Le Premier ministre libanais, Nawaf Salam, s'est exprimé le 30 mai sur l'« escalade dangereuse et sans précédent » des actions israéliennes, alors que les troupes progressent dans le sud du Liban et réalisent des frappes massives. Dans un discours télévisé, Salam a insisté sur l'importance d'un cessez-le-feu immédiat, appuyant également la nécessité de négociations avec Israël, malgré l'opposition du Hezbollah. Selon lui, cette approche constitue « la voie la moins coûteuse » pour le Liban.
« Face à l'escalade israélienne alarmante ces derniers jours, il est crucial de renforcer les efforts politiques et diplomatiques pour obtenir un cessez-le-feu rapide et effectif », a affirmé Salam. Il a dénoncé une « politique de la terre brûlée » menée par Israël, qui, selon lui, entraîne des destructions massives et cause des déplacements de population, sans garantir la sécurité ni la stabilité tant recherchées.
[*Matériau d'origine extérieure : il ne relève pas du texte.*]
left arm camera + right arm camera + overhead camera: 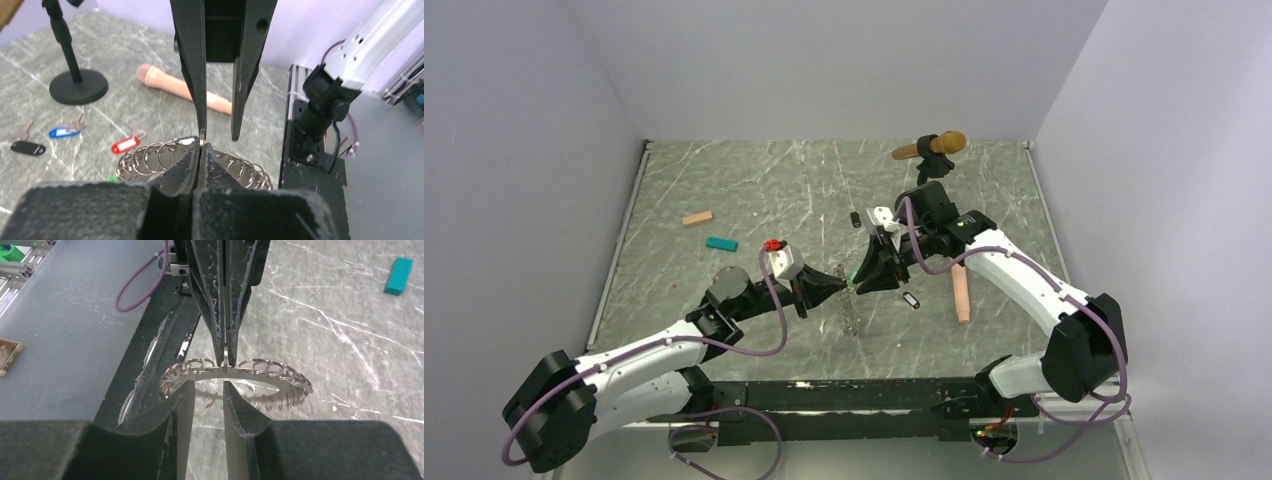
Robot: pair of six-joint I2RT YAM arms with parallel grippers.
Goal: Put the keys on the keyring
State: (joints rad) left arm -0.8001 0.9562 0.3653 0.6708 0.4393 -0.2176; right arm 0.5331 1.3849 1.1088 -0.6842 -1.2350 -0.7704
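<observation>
Top view, keyring [849, 310] held edge-on between left gripper [840, 284] and right gripper [857, 282], left wrist view, left gripper clamped on its rim, red-tagged key [125, 144] laid on bench [125, 45] behind, right wrist view, right gripper parted, nothing gripped.

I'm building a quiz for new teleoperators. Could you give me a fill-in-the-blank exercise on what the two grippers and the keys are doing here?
1. The left gripper is ___ on the keyring.
2. The right gripper has its jaws ___.
3. In the left wrist view, the key lying between the blue-tagged key and the keyring has a ___ tag.
Missing words: shut; open; red.
</observation>
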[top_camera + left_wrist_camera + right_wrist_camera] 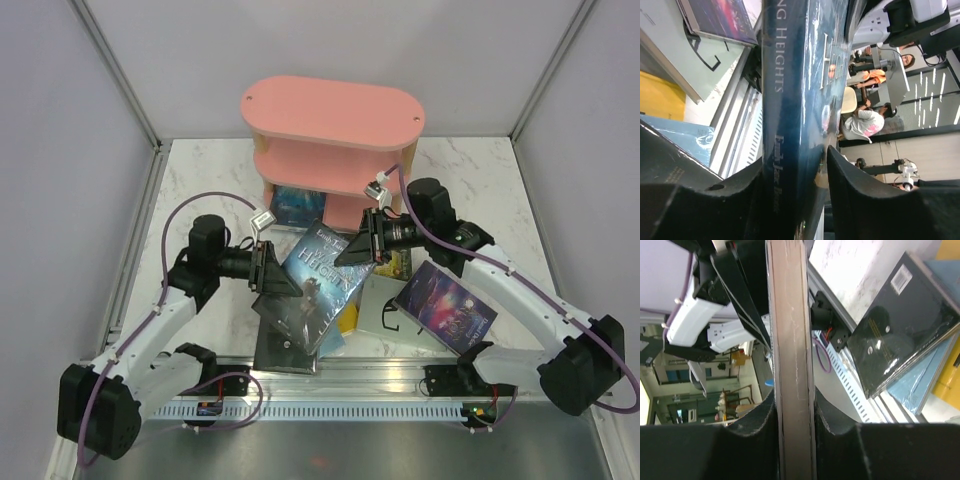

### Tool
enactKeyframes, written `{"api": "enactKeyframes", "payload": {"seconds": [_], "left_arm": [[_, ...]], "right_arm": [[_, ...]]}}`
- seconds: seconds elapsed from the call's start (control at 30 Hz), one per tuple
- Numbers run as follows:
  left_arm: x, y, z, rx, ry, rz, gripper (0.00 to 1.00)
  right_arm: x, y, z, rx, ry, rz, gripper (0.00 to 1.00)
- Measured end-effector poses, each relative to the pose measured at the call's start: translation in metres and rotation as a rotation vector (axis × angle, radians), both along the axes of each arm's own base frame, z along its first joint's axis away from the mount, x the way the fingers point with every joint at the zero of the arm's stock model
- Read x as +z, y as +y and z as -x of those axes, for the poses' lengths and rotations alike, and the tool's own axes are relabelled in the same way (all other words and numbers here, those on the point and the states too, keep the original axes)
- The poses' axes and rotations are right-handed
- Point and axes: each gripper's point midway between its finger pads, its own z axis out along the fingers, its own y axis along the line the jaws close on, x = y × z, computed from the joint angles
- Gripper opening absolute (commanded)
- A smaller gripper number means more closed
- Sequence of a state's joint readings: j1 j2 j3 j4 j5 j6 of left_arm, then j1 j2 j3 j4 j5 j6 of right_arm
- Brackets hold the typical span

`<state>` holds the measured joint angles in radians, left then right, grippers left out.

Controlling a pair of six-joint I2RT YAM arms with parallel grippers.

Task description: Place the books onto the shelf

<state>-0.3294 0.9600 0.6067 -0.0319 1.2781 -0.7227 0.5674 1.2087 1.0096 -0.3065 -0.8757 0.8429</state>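
A dark blue book (318,285) titled "Heights" hangs tilted above the table in front of the pink shelf (333,115). My left gripper (272,272) is shut on its spine side (785,100), one finger (715,200) on each side. My right gripper (360,245) is shut on its page edge (790,330) at the opposite corner. Other books lie below: a purple galaxy one (445,300), a pale grey-green one (383,312), a yellow one (349,320) and a black one (285,348). A blue book (295,205) stands on the shelf's bottom board.
The loose books lie stacked and overlapping near the table's front edge, by the slotted metal rail (340,410). The black book (905,325) rests over a pale blue one (920,382). Grey walls close in the marble table (480,190) on three sides.
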Motion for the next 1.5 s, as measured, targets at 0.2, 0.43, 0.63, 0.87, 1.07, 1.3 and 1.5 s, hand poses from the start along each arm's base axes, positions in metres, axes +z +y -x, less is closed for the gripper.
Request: {"api": "enactKeyframes", "payload": {"seconds": [0.2, 0.43, 0.63, 0.87, 1.07, 1.3, 1.5], "left_arm": [[0.008, -0.001, 0.015, -0.050, 0.030, 0.020, 0.02], [0.009, -0.006, 0.006, 0.025, 0.032, 0.010, 0.02], [-0.003, -0.013, -0.013, 0.131, 0.091, -0.036, 0.02], [0.003, -0.011, -0.033, 0.223, 0.123, -0.021, 0.02], [0.014, -0.010, -0.048, 0.262, 0.133, 0.027, 0.02], [0.008, -0.007, -0.061, 0.312, 0.189, 0.042, 0.02], [0.010, -0.006, -0.074, 0.363, 0.248, 0.103, 0.02]], "right_arm": [[0.010, 0.004, -0.020, -0.028, -0.072, -0.028, 0.00], [0.007, 0.002, -0.048, -0.178, -0.095, 0.015, 0.75], [-0.025, -0.028, -0.085, -0.446, -0.084, 0.169, 0.92], [-0.034, -0.054, -0.070, -0.550, -0.075, 0.217, 0.98], [-0.033, -0.069, -0.061, -0.625, -0.067, 0.201, 0.98], [-0.023, -0.079, -0.052, -0.694, -0.059, 0.121, 0.98], [-0.063, -0.076, -0.036, -0.712, 0.079, 0.019, 0.98]]}}
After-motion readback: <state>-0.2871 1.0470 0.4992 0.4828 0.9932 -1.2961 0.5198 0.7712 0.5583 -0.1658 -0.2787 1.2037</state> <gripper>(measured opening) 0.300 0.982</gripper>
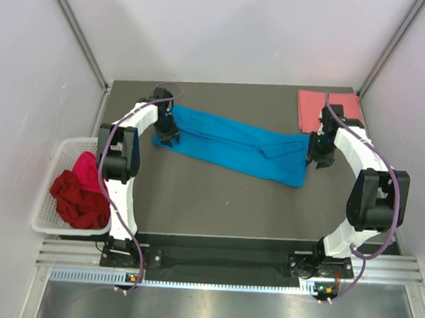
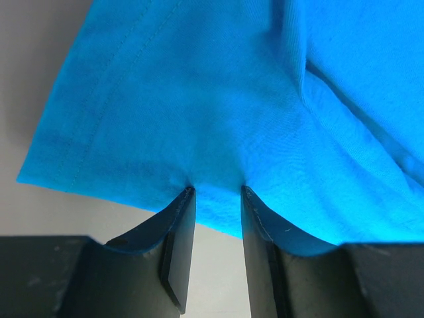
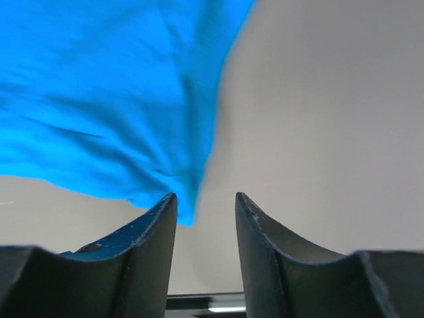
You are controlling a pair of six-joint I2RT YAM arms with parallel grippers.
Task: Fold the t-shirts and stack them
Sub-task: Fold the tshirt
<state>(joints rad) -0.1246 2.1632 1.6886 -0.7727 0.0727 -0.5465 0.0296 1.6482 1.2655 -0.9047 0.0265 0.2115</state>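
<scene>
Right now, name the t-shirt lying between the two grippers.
The bright blue cloth t-shirt, spread across the table. The salmon pink shirt lies folded at the far right corner; the dark red shirt and magenta shirt are bunched in the white lattice basket.

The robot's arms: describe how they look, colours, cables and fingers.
The left arm and right arm match: white curved links, bulky black joints, a thin purplish cable looping along each. The left gripper and right gripper have two black, smooth fingers flaring towards their base.
</scene>
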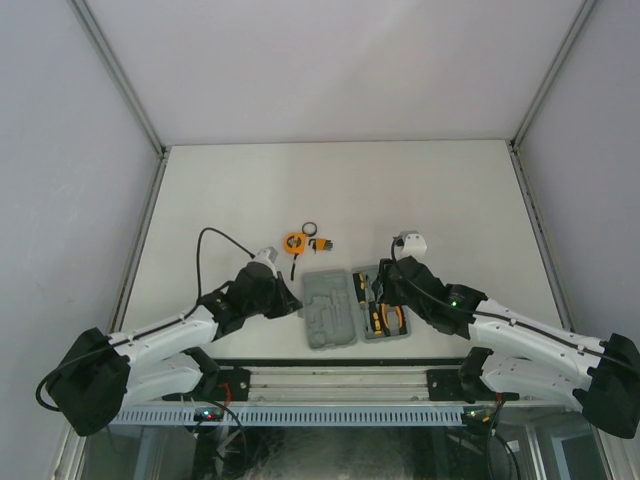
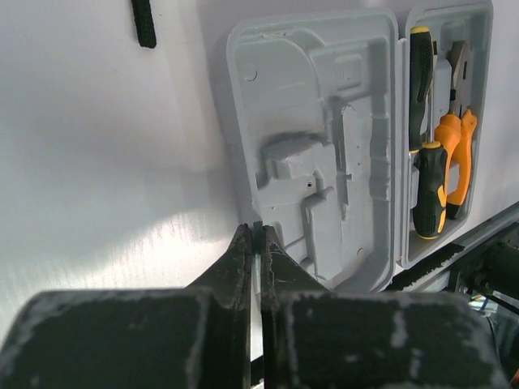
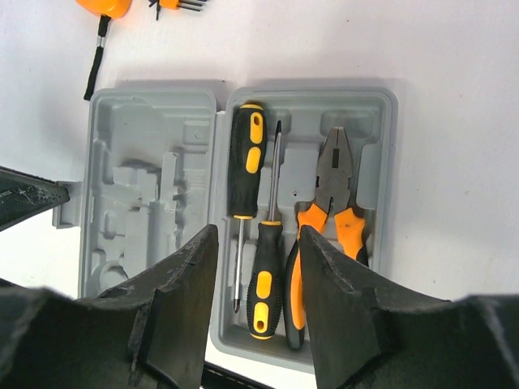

Un appel à la raison au cœur des tensions
Evoquant les pourparlers en cours depuis avril avec Israël, il a précisé que, bien que les résultats ne soient pas assurés, ces discussions sont nécessaires pour protéger les intérêts du Liban. Ce processus de négociations a pris une nouvelle dimension, au moment où des délégations militaires des deux pays se retrouvaient à Washington pour planifier un nouveau round de pourparlers. Prévu les 2 et 3 juin, ce dialogue se déroule dans un contexte où les opérations militaires israéliennes continuent de s'intensifier au Liban, ciblant principalement le Hezbollah.
Des experts en relations internationales, comme le politologue Jean-Pierre Filiu, soulignent que la diplomatie reste l'unique recours pour éviter une escalade catastrophique dans la région. « Les enjeux sont trop importants pour qu'un accord soit impossible », affirme-t-il. Alors que les tensions sont à leur comble, la communauté internationale observe avec inquiétude, espérant que le dialogue prévaudra sur la violence.